# Identity (mathematics)

(Redirected from Algebraic identity)

In mathematics, the term identity has several different important meanings:

• An identity is an equality relation A = B, such that A and B contain some variables and give the same result when the variables are substituted by any values (usually numbers). In other words, A = B is an identity if A and B define the same functions. This means that an identity is an equality between functions that are differently defined. For example (x + y)2  =  x2 + 2xy + y2 and cos2(x) + sin2(x) = 1 are identities.
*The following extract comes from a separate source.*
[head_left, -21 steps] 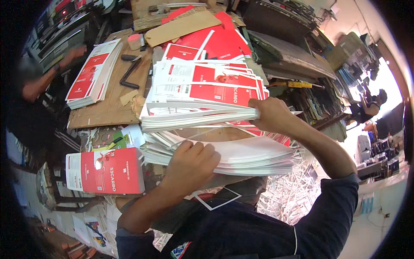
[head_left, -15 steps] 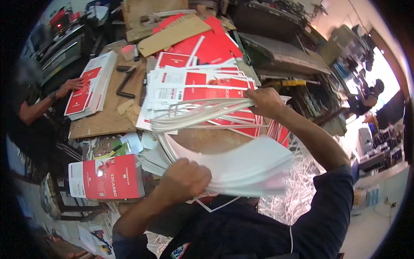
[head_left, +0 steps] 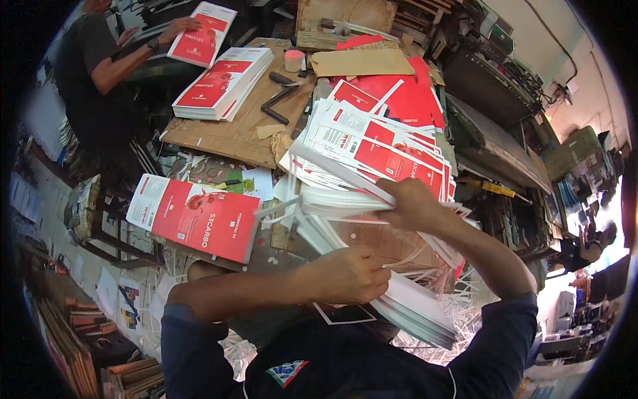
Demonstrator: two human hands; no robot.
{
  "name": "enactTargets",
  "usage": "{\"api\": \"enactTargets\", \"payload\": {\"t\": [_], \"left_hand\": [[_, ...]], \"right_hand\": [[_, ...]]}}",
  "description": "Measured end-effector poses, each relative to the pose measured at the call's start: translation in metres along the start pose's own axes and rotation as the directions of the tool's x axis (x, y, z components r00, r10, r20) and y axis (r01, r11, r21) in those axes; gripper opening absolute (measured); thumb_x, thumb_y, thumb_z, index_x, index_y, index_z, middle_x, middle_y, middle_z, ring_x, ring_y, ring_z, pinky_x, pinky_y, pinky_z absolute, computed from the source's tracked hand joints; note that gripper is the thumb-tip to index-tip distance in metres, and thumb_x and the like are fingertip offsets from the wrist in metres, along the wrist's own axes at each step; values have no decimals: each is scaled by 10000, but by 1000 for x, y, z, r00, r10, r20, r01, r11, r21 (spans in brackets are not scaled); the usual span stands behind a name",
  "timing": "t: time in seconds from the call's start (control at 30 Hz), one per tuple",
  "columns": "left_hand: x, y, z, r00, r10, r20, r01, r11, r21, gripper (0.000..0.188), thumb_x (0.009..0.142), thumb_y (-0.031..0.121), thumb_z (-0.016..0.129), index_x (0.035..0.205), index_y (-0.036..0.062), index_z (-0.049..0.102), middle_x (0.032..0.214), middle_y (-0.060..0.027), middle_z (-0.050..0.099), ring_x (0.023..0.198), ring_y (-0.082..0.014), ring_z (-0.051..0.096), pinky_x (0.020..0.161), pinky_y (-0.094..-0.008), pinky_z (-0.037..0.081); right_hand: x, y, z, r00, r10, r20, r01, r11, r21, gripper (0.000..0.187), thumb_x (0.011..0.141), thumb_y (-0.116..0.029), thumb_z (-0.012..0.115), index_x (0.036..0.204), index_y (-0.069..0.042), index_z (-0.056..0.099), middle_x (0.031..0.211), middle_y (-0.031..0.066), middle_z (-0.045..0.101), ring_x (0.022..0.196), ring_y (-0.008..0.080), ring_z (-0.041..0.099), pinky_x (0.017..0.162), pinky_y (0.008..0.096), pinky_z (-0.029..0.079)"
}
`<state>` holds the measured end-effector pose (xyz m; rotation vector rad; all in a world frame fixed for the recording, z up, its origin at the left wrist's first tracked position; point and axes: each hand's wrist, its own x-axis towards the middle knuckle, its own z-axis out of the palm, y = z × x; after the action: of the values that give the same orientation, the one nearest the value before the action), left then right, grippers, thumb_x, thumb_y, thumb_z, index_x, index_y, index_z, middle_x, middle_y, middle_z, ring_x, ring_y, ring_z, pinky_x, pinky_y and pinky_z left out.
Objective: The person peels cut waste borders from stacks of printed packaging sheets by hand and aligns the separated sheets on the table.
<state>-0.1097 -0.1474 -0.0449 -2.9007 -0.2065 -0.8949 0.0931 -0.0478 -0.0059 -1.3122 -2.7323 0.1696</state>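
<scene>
My right hand is closed round one end of a bundle of narrow white paper strips. The strips droop and splay leftward, just over the wooden table's near edge. Closer to my body, my left hand grips a thick stack of white sheets, which bends down on both sides of the fist. Its fingertips are partly hidden. Beyond the strips lies a loose pile of red and white printed sheets, fanned unevenly, with white offcut strips among them.
Left of me sits a red and white printed stack. Another neat stack lies on the wooden table, beside a black angled tool. A co-worker's hand holds a printed sheet. Paper shreds cover the floor at right.
My view has turned, shifting the scene. My left hand has moved right with the white sheets, closer to my right hand. The co-worker's hand has lifted from the neat stack, now holding a printed sheet.
</scene>
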Motion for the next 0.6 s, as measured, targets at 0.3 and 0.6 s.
{"api": "enactTargets", "payload": {"t": [0.3, 0.6], "left_hand": [[12, 32, -14, 976, 212, 42, -215, 967, 136, 116, 741, 222, 625, 705, 126, 570, 766, 7, 495, 725, -137, 527, 631, -277, 425], [-12, 5, -77, 998, 32, -59, -25, 994, 106, 111, 749, 213, 616, 738, 112, 572, 791, 2, 511, 728, -129, 521, 628, -273, 417]], "right_hand": [[73, 119, 14, 889, 404, -215, -399, 914, 70, 557, 772, -225, 779, 1287, -74, 630, 1029, 250, 711, 997, 410, 689, 867, 495, 541], [-31, 100, 20, 879, 438, -187, -453, 891, -40, 404, 813, -294, 737, 1158, -143, 591, 889, 223, 709, 853, 423, 696, 729, 527, 553]]}}
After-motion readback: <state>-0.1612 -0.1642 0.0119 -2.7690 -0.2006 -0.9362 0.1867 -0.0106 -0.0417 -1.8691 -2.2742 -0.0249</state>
Identities were sometimes indicated by the triple bar symbol ≡ instead of the equals sign =, but this is no longer a common usage.[citation needed]
• In algebra, an identity or identity element of a set S with a binary operation • is an element e that, when combined with any element x of S, produces that same x. That is, ex = xe = x for all x in S. An example of this is the identity matrix when S is the set of square matrices of a particular size and the binary operation is matrix multiplication.
• The identity function from a set S to itself, often denoted $\mathrm{id}$ or $\mathrm{id}_S$, is the function which maps every element to itself. In other words, $\mathrm{id}(x) = x$ for all x in S. This function serves as the identity element in the set of all functions from S to itself with respect to function composition.

## Examples

### Identity relation

A common example of the first meaning is the trigonometric identity

$\sin ^2 \theta + \cos ^2 \theta \equiv 1\,$

which is true for all complex values of $\theta$ (since the complex numbers $\Bbb{C}$ are the domain of sin and cos), as opposed to

$\cos \theta = 1,\,$

which is true only for some values of $\theta$, not all. For example, the latter equation is true when $\theta = 0,\,$ false when $\theta = 2\,$.

### Identity element

The number 0 is the additive identity (identity element for the binary operation of addition) for integers, real numbers, and complex numbers. For the real numbers, for all $a\in\Bbb{R},$

$0 + a = a,\,$
$a + 0 = a,\,$ and observe that
$0 + 0 = 0.\,$

In more abstract settings, when an additive identity exists for a binary operation on a set, the symbol 0 is often used for this element unless there is a more specialized symbol in the set.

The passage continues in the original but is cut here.